:: EXERCISE AIM ::
Using the data below, show every line where the word "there" occurs.

:: SUPPLIED INFORMATION ::

☆ ☆ ☆ ☆ ☆ ☆ ☆

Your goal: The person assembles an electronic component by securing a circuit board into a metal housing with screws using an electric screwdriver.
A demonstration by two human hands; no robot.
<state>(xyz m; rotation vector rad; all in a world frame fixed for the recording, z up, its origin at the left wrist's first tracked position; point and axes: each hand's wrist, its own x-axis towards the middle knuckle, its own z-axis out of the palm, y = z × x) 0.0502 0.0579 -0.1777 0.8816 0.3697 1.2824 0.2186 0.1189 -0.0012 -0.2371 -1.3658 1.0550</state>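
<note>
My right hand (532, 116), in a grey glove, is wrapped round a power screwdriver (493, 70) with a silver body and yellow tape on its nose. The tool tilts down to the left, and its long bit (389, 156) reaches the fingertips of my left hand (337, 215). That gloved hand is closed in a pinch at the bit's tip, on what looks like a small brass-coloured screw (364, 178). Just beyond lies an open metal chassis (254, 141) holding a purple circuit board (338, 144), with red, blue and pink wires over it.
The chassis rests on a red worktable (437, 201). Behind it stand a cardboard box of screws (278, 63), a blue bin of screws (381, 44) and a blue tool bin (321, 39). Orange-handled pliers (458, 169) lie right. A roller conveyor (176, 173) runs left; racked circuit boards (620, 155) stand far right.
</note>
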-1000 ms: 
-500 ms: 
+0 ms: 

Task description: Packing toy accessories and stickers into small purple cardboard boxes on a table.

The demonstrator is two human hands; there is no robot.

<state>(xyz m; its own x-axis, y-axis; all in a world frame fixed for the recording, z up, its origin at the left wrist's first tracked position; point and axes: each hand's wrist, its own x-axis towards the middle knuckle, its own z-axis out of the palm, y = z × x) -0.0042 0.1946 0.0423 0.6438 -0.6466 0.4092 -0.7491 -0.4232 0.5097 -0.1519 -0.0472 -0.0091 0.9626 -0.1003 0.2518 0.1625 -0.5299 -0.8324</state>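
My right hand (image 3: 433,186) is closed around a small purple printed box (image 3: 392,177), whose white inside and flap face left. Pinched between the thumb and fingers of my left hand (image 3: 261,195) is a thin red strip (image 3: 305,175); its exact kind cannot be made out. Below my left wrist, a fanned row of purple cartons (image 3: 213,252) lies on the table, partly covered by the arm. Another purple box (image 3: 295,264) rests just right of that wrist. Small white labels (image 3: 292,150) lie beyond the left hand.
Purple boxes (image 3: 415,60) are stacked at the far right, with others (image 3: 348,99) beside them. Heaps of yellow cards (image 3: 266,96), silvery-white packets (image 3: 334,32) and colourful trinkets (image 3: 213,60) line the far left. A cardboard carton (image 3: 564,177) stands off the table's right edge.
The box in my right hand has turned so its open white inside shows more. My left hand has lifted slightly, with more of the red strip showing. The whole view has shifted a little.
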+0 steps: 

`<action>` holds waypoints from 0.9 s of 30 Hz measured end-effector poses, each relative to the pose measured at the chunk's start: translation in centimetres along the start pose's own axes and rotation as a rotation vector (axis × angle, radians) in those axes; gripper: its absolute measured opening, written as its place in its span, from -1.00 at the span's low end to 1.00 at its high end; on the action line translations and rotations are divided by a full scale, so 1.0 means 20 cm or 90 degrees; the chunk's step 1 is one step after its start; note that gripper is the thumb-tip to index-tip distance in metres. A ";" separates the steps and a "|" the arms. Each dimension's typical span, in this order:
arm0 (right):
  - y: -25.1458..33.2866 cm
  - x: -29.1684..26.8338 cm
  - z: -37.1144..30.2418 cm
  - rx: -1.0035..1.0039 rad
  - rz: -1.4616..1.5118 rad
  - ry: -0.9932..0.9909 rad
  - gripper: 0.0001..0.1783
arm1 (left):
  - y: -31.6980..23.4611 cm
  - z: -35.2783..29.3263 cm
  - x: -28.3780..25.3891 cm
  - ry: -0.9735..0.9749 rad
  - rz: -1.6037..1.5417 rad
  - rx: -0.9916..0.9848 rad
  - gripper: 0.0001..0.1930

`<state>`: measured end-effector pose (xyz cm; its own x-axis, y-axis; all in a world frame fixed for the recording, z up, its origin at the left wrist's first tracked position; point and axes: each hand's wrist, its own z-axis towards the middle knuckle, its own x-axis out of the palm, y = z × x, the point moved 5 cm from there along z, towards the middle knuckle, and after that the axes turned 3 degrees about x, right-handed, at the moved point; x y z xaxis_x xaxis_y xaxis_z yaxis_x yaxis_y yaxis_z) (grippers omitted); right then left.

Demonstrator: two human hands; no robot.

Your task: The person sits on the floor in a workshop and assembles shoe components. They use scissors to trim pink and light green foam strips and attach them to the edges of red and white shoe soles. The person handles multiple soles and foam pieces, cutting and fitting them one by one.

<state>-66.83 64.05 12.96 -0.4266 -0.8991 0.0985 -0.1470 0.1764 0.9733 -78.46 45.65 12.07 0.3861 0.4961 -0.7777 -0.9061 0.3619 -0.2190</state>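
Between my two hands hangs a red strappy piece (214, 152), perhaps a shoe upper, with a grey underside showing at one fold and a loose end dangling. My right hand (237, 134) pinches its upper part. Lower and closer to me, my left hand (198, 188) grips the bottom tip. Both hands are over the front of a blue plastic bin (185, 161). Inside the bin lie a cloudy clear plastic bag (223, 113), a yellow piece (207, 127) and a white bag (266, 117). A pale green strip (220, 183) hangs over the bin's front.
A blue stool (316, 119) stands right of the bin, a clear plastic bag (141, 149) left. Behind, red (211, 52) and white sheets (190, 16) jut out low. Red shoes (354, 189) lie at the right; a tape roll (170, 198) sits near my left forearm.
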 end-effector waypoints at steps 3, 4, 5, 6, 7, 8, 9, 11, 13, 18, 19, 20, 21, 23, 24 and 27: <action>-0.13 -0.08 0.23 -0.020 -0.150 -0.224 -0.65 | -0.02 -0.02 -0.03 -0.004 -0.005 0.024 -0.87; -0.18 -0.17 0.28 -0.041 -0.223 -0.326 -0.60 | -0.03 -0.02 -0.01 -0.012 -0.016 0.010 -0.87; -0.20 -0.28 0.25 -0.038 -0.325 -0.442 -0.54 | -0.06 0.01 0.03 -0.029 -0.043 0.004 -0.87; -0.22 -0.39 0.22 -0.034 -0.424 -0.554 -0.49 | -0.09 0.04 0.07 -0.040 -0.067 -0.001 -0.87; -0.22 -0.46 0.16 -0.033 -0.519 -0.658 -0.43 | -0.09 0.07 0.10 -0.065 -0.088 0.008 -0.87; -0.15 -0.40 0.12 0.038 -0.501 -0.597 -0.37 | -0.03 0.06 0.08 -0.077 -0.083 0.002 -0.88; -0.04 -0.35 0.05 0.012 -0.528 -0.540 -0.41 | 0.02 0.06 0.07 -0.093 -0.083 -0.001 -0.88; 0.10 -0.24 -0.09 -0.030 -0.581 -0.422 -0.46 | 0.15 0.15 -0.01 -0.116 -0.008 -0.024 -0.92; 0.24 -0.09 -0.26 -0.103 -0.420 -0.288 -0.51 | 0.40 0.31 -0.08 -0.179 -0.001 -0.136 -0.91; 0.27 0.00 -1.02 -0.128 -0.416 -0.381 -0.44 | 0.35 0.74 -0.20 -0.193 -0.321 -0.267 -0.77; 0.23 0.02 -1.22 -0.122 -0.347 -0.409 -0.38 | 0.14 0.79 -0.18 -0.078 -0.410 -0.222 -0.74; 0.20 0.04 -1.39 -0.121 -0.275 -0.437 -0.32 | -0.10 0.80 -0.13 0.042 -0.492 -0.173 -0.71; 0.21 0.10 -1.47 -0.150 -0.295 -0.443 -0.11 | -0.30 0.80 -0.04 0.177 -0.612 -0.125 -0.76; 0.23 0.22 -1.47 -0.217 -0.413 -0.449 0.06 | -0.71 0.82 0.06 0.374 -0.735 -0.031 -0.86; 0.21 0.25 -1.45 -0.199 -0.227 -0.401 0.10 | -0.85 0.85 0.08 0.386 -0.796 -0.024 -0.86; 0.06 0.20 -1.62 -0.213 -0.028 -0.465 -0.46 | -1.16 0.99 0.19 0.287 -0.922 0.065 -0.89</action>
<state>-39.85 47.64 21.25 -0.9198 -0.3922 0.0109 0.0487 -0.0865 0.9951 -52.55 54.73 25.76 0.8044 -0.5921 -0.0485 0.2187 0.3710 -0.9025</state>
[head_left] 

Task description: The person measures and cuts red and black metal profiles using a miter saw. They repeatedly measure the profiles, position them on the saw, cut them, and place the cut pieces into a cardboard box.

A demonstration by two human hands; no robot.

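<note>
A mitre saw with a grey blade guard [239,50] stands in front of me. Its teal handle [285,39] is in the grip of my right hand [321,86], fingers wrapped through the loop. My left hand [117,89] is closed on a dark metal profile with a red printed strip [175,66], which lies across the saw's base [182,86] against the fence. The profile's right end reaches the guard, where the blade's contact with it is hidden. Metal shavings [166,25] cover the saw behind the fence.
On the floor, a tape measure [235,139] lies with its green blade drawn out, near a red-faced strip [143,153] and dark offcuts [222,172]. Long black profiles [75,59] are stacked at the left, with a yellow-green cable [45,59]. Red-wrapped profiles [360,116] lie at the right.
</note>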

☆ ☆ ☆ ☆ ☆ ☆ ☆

:: SOLUTION TO THIS PROBLEM ::
The demonstrator is two human hands; there is no robot.
`<state>`: measured end-effector pose (xyz cm; its own x-axis, y-axis; all in a world frame fixed for the recording, z up, its origin at the left wrist's first tracked position; point and axes: each hand's wrist, its own z-axis towards the middle knuckle, its own x-axis out of the palm, y = z × x, the point moved 5 cm from there along z, towards the middle knuckle, and after that the axes turned 3 degrees about x, right-handed, at the moved point; x y z xaxis_x xaxis_y xaxis_z yaxis_x yaxis_y yaxis_z) (grippers omitted); right then left.

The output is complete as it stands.